(Goal of the exercise): Please find the lines in the entries below that contain the word "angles", and copy each one.

(Input data):

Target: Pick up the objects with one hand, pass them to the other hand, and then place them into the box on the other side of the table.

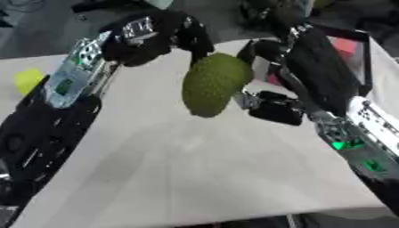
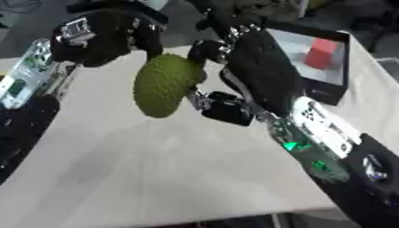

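While both hands blur, left hand (image 1: pixel 168 35) fingers grip green fruit (image 1: pixel 213 83).

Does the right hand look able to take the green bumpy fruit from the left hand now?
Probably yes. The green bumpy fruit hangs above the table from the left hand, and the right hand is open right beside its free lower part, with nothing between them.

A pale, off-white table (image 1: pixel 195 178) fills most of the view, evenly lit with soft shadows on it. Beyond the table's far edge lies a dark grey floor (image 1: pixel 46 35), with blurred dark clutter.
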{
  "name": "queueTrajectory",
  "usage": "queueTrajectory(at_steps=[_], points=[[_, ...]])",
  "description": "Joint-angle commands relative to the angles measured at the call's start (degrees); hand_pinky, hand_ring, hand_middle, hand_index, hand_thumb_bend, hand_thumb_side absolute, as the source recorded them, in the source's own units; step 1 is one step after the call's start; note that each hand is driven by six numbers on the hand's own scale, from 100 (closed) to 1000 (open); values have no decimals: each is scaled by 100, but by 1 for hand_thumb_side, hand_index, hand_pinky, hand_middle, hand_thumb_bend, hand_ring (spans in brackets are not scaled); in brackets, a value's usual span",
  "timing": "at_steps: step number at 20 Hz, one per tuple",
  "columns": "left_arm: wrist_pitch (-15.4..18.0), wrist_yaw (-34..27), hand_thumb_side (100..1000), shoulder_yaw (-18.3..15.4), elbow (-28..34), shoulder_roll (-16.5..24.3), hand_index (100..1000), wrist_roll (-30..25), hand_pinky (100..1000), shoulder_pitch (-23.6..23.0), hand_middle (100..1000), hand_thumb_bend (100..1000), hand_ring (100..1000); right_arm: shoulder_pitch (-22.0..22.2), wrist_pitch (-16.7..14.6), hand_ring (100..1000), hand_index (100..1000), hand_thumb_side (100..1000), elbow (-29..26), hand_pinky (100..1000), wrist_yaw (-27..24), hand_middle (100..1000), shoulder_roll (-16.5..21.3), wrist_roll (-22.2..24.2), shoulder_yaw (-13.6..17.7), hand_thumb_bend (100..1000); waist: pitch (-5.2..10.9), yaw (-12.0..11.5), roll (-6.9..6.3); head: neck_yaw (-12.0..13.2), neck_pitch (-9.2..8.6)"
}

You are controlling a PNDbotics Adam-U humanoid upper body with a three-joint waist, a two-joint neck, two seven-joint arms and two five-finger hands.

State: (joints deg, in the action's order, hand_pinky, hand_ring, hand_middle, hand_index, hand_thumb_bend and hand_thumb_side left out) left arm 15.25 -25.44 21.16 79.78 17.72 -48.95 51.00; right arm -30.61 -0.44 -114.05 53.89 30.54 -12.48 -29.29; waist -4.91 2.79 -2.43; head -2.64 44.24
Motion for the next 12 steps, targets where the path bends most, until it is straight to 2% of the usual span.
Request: queueTrajectory(at_steps=[1, 6, 7, 9, 12], points=[[338, -72, 1000, -310, -133, 277, 698, -301, 599, 62, 522, 106, 516, -8, 124, 725, 205, 301, -54, 642, 35, 1000, 167, -63, 175, 118, 84, -7, 9, -53, -12], [1004, -264, 1000, -765, -360, 1120, 710, -301, 603, -99, 531, 100, 521, 214, 375, 727, 208, 310, -54, 654, 198, 1000, 451, -106, 416, 100, 131, -99, -56, -343, -12], [1181, -354, 1000, -915, -401, 1378, 714, -301, 604, -177, 534, 100, 524, 304, 471, 728, 210, 316, -54, 662, 258, 1000, 562, -105, 511, 100, 142, -141, -81, -483, -12], [1473, -632, 946, -1236, -451, 1872, 716, -301, 605, -370, 538, 100, 526, 494, 702, 728, 211, 317, -54, 666, 393, 1000, 787, -99, 725, 100, 151, -228, -120, -748, -12], [1627, -1244, 874, -1786, -418, 2532, 712, -239, 604, -792, 537, 100, 526, 841, 1209, 730, 213, 323, -54, 673, 636, 1000, 1138, -56, 1133, 100, 140, -397, -165, -1181, -12]])
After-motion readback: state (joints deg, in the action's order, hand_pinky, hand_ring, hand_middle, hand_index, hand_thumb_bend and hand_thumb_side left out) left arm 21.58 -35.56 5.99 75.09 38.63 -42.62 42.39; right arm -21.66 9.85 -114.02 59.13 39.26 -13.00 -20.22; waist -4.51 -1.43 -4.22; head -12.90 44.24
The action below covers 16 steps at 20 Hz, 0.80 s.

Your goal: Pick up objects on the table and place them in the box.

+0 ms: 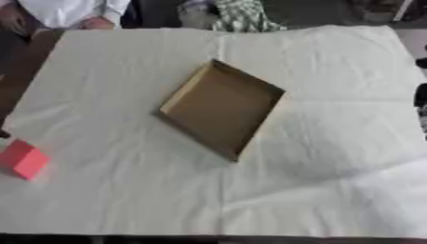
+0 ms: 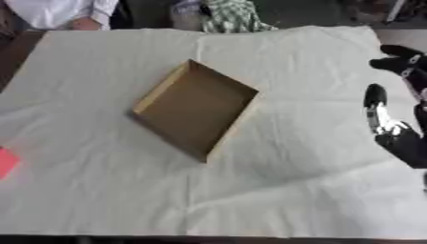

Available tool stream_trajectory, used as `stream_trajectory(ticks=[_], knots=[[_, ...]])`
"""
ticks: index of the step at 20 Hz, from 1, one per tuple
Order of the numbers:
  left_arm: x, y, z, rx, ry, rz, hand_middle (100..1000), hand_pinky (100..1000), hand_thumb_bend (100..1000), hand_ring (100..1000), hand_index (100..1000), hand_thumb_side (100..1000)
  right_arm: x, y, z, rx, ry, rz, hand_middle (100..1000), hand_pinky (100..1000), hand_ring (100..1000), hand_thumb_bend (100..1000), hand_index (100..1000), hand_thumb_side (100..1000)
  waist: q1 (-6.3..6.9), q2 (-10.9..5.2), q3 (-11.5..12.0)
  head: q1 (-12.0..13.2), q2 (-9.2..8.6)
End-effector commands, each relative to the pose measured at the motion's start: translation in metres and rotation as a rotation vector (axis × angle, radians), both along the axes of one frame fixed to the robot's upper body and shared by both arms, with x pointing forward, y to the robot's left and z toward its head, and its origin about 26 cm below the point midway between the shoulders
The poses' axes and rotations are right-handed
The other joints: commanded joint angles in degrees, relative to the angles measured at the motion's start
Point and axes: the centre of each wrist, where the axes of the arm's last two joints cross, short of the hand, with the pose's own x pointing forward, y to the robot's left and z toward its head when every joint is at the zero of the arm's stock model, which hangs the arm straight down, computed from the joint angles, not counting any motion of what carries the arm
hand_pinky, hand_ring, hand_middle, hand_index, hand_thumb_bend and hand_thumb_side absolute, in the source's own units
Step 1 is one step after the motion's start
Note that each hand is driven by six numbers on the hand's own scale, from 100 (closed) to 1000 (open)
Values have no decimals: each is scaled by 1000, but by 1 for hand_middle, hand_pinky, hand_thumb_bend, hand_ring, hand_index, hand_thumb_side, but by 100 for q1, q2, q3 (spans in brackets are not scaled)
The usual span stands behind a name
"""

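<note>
A shallow brown cardboard box lies askew in the middle of the white cloth, with nothing inside it. A red block sits near the table's left edge, cut off at the border in the right eye view. My right hand hangs over the right side of the table, fingers straight and spread, holding nothing, well to the right of the box. My left hand shows in neither view.
A white wrinkled cloth covers the whole table. A person in a white sleeve stands at the far left edge, and a green patterned thing lies beyond the far edge.
</note>
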Motion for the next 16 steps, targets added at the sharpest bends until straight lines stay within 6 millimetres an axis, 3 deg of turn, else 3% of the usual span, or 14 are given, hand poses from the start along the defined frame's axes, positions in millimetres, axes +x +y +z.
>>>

(Answer box):
  "description": "Joint-angle commands relative to the angles measured at the call's start (degrees); hand_pinky, hand_ring, hand_middle, hand_index, hand_thumb_bend, hand_thumb_side absolute, as the source recorded them, in the source's own units; step 1 is one step after the call's start; note that each hand is driven by six numbers on the hand's own scale, from 100 (closed) to 1000 (open); values have no decimals: each is scaled by 100, but by 1 for hand_thumb_side, hand_index, hand_pinky, hand_middle, hand_thumb_bend, hand_ring (spans in brackets are not scaled); in brackets, a value's usual span",
The other joints: commanded joint angles in degrees, relative to the angles measured at the motion's start
Point and axes: the centre of each wrist, where the axes of the arm's last two joints cross, short of the hand, with the pose's own x pointing forward, y to the robot's left and z toward its head when every joint is at the zero of the arm's stock model, which hangs the arm straight down, computed from the joint angles, not counting any motion of what carries the arm

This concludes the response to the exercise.